# Collected material:
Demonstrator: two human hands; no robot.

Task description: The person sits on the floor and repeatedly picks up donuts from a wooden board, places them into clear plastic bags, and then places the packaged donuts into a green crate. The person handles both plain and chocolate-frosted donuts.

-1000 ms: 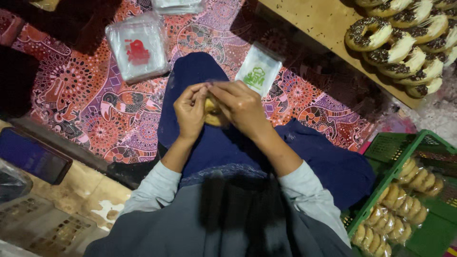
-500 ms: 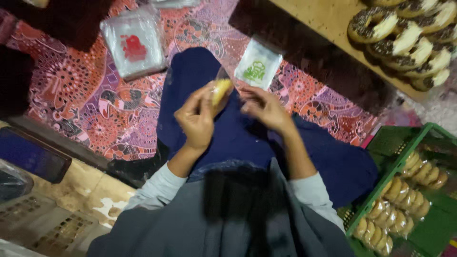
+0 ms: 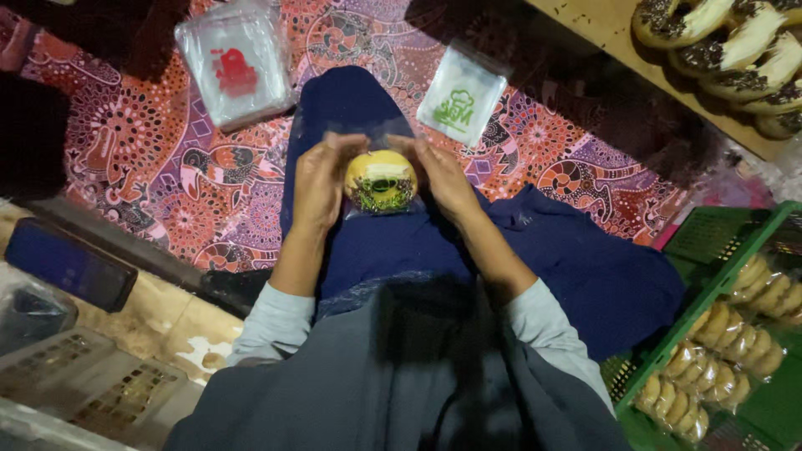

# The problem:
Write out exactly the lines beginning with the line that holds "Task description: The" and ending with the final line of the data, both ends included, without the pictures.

# Solution below:
Task description: The person sits on the floor and repeatedly picks up donuts from a wooden board, places them into clear plastic bags, and then places the packaged donuts into a green crate. The person handles both plain and chocolate-frosted donuts.

-1000 ms: 
-500 ms: 
+0 ms: 

Nothing further is required for this answer.